■ Instructions to follow ■
Emit the data below verbatim, stripping out any pictures.

■ Dataset section ■
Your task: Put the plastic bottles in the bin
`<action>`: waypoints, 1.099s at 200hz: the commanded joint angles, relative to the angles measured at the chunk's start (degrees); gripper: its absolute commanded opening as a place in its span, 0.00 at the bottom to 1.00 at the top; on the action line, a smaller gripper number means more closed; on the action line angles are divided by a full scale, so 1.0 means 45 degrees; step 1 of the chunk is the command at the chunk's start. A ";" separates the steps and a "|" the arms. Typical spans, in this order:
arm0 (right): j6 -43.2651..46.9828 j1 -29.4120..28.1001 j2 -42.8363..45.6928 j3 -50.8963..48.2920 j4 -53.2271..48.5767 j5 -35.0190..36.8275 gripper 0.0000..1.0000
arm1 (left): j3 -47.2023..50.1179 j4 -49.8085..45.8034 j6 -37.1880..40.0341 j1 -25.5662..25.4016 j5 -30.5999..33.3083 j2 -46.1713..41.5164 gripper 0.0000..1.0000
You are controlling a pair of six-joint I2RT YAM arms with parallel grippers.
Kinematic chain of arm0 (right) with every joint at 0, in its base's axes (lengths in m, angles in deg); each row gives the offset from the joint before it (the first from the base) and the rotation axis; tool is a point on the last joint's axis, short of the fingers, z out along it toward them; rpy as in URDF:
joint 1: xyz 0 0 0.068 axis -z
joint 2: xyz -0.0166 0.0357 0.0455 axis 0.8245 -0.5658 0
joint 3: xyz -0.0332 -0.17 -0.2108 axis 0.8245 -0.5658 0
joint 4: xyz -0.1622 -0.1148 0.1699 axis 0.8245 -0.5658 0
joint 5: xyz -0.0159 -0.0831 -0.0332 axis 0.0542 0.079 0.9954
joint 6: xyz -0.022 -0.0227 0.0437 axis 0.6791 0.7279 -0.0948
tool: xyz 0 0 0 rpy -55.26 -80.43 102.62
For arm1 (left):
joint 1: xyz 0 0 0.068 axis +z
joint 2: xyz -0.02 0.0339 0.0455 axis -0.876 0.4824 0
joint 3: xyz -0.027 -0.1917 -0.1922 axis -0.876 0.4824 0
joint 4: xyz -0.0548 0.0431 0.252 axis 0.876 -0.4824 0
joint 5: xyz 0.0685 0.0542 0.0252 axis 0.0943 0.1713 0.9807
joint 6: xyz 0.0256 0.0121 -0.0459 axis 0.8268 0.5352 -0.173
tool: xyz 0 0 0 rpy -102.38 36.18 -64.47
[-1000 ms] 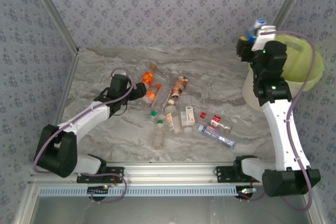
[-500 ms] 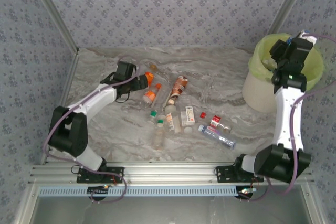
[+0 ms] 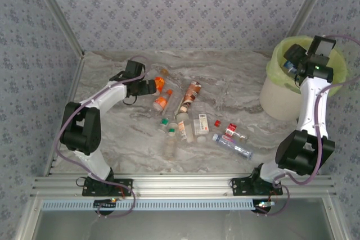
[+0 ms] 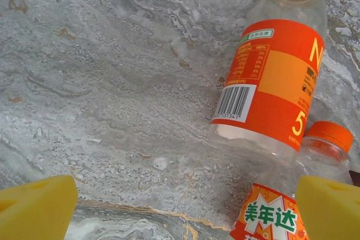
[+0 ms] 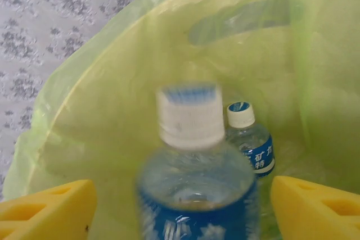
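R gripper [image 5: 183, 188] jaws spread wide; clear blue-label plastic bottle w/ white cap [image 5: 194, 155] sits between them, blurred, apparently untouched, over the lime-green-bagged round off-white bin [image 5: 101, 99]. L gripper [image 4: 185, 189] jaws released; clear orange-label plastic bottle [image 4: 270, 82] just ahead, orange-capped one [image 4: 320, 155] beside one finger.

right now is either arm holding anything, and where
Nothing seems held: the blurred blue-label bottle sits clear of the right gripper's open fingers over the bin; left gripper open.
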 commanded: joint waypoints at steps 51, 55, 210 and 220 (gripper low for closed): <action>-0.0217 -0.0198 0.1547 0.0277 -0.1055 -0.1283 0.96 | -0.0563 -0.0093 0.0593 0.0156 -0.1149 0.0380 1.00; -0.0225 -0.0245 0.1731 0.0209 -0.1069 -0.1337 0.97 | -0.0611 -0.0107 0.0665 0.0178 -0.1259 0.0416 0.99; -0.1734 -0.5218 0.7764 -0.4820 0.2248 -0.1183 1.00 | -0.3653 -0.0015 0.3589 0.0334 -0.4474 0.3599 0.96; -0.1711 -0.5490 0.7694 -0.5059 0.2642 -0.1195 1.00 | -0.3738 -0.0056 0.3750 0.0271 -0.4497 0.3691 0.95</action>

■ Written reply ■
Your task: Put the plastic bottles in the bin
`<action>`: waypoints, 1.099s at 200hz: the commanded joint angles, relative to the angles measured at the chunk's start (degrees); gripper: its absolute commanded opening as a place in its span, 0.00 at the bottom to 1.00 at the top; on the action line, a smaller gripper number means more closed; on the action line angles are divided by a full scale, so 1.0 means 45 degrees; step 1 of the chunk is the command at the chunk's start. A ";" separates the steps and a "|" the arms. Typical spans, in this order:
arm0 (right): j6 -43.2651..46.9828 j1 -29.4120..28.1001 j2 -42.8363..45.6928 j3 -50.8963..48.2920 j4 -53.2271..48.5767 j5 -35.0190..36.8275 gripper 0.0000..1.0000
arm1 (left): j3 -47.2023..50.1179 j4 -49.8085..45.8034 j6 -37.1880..40.0341 j1 -25.5662..25.4016 j5 -30.5999..33.3083 j2 -46.1713..41.5164 gripper 0.0000..1.0000
You are controlling a pair of six-joint I2RT YAM arms with parallel grippers.
Kinematic chain of arm0 (right) with every joint at 0, in its base's axes (lengths in m, angles in deg); each row gives the offset from the joint before it (the first from the base) and the rotation axis; tool is a point on the last joint's axis, short of the fingers, z out along it toward them; rpy as in URDF:
joint 1: xyz 0 0 0.068 axis -z
joint 2: xyz -0.0166 0.0357 0.0455 axis 0.8245 -0.5658 0
joint 3: xyz -0.0332 -0.17 -0.2108 axis 0.8245 -0.5658 0
joint 4: xyz -0.1622 -0.1148 0.1699 axis 0.8245 -0.5658 0
joint 5: xyz -0.0159 -0.0831 -0.0332 axis 0.0542 0.079 0.9954
joint 6: xyz -0.022 -0.0227 0.0437 axis 0.6791 0.7279 -0.0948
tool: xyz 0 0 0 rpy -55.26 -80.43 102.62
For arm1 (left):
joint 1: xyz 0 0 0.068 axis +z
joint 2: xyz -0.02 0.0339 0.0455 axis -0.876 0.4824 0
joint 3: xyz -0.027 -0.1917 -0.1922 axis -0.876 0.4824 0
joint 4: xyz -0.0548 0.0431 0.252 axis 0.876 -0.4824 0
joint 5: xyz 0.0685 0.0542 0.0252 axis 0.0943 0.1713 0.9807
joint 6: xyz 0.0256 0.0121 -0.0459 axis 0.8268 0.5352 -0.173
tool: xyz 0 0 0 rpy -102.38 36.18 -64.47
[-1000 ms] 
[-500 ms] 
[+0 ms] 
[+0 ms] 
[+0 ms] 
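R gripper [image 5: 183, 188] jaws spread wide; clear blue-label plastic bottle w/ white cap [image 5: 194, 155] sits between them, blurred, apparently untouched, over the lime-green-bagged round off-white bin [image 5: 101, 99]. L gripper [image 4: 185, 189] jaws released; clear orange-label plastic bottle [image 4: 270, 82] just ahead, orange-capped one [image 4: 320, 155] beside one finger.

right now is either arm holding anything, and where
Nothing seems held: the blurred blue-label bottle sits clear of the right gripper's open fingers over the bin; left gripper open.
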 commanded: joint waypoints at steps 51, 55, 210 and 220 (gripper low for closed): <action>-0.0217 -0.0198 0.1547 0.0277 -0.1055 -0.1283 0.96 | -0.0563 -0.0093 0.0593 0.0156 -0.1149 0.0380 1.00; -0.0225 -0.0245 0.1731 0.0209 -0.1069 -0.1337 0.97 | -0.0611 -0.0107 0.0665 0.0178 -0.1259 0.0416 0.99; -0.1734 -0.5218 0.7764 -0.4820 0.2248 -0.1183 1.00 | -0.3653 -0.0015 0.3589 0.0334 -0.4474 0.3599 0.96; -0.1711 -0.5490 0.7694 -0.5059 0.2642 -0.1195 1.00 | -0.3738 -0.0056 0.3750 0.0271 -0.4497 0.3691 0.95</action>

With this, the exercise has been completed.